There is one regression since the Python version: repocutter no longer recognizes Macintosh-style line endings consisting of a carriage return only. This may be addressed in a future version.
Suppose you have a Subversion repository with the following semi-pathological structure:
Directory1/ (with unrelated content) Directory2/ (with unrelated content) TheDirIWantToMigrate/ branches/ crazy-feature/ UnrelatedApp1/ TheAppIWantToMigrate/ tags/ v1.001/ UnrelatedApp1/ UnrelatedApp2/ TheAppIWantToMigrate/ trunk/ UnrelatedApp1/ UnrelatedApp2/ TheAppIWantToMigrate/
You want to transform the dump file so that TheAppIWantToMigrate can be subject to a regular branchy lift.

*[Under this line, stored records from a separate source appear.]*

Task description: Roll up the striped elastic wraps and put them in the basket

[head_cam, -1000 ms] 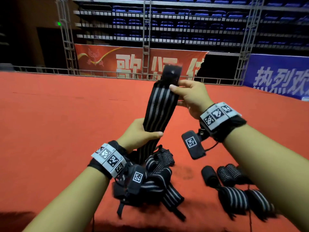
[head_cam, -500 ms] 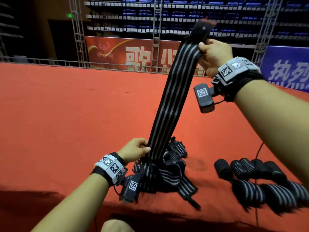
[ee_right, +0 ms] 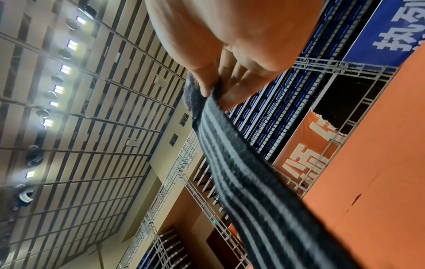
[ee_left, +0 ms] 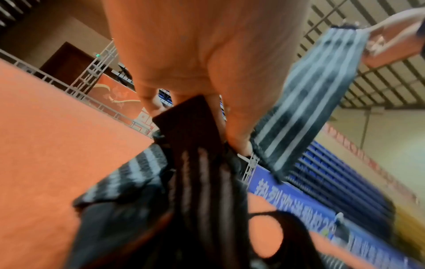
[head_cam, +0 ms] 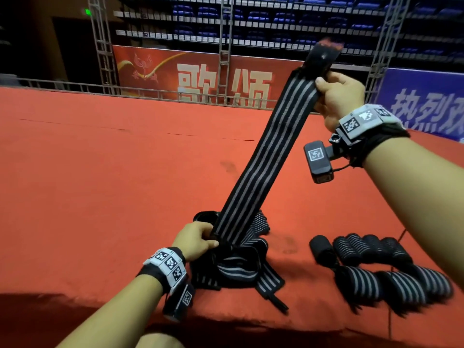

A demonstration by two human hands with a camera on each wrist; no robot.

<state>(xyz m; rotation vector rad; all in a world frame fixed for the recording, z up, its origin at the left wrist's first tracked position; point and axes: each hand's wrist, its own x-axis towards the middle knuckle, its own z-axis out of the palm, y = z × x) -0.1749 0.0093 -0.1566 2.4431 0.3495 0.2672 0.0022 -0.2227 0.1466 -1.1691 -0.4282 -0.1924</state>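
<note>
Head view looks down from above; both wrist views look up close, sharing the stretched wrap.

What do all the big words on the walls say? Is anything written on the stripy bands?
"歌颂" on the red banner, in large pale characters; the wrap hides whatever follows.
"热烈" plus a third character cut off by the picture edge, on the blue banner.
The wrist bands carry square black-and-white code patterns, not words.
The striped wrap shows no writing.
The small green sign is too small to read.

Dim hall; bright white ceiling lamps flare in the right wrist view, the left wrist view is motion-blurred, edges bend.
</note>
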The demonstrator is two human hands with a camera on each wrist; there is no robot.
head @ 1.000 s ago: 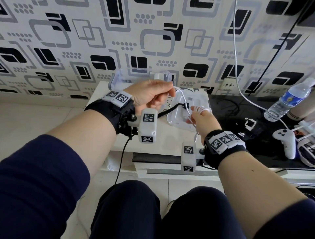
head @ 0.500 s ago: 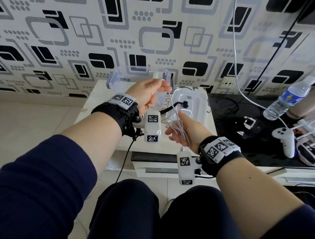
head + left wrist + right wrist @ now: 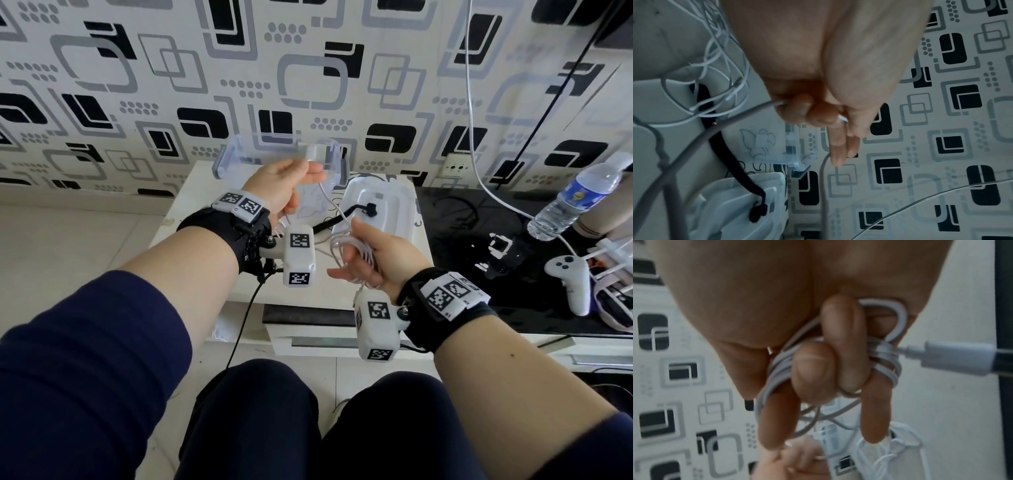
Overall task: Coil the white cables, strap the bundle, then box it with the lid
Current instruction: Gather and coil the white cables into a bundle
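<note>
A white cable (image 3: 356, 247) is wound in loops round the fingers of my right hand (image 3: 363, 257), held palm up above the table's front. In the right wrist view two fingers curl over the coil (image 3: 885, 352), and a USB plug (image 3: 957, 356) sticks out to the right. My left hand (image 3: 306, 174) is raised near the clear box (image 3: 236, 161) and pinches the cable's free run (image 3: 748, 112) between curled fingers. The white lid (image 3: 390, 212) lies on the table with a black strap (image 3: 342, 216) across it.
On the right, a black glossy surface (image 3: 479, 240) carries a water bottle (image 3: 575, 202) and a white game controller (image 3: 568, 274). Another white cable (image 3: 472, 102) hangs down the patterned wall near a socket (image 3: 457, 168). My knees are below the table's edge.
My right hand has drawn back from over the lid toward me and turned palm up with the coil. The left hand has stayed raised, holding the cable.
</note>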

A way to dissect out the code of interest would be with the following series of filters applied:
repocutter expunge '^Directory1' '^Directory2' repocutter pathrename '^TheDirIWantToMigrate/' '' repocutter expunge '^branches/crazy-feature/UnrelatedApp1/ repocutter pathrename 'branches/crazy-feature/TheAppIWantToMigrate/' 'branches/crazy-feature/' repocutter expunge '^tags/v1.001/UnrelatedApp1/' repocutter expunge '^tags/v1.001/UnrelatedApp2/' repocutter pathrename '^tags/v1.001/TheAppIWantToMigrate/' 'tags/v1.001/' repocutter expunge '^trunk/UnrelatedApp1/' repocutter expunge '^trunk/UnrelatedApp2/' repocutter pathrename '^trunk/TheAppIWantToMigrate/' 'trunk/'
The sift and expunge operations can produce output dumps that are invalid. The problem is copyfrom operations (Subversion branch and tag creations). If an included revision includes a copyfrom reference to an excluded one, the reference target won’t be in the emitted dump; it won’t load correctly in Subversion, and while reposurgeon has fallback logic that backs down to the latest existing revisioon before the kissing one this expedient is fragile. The revision number in a copyfrom header pointing to a missing revision will be zero. Attempts to be clever about this won’t work; the problem is inherent in the data model of Subversion.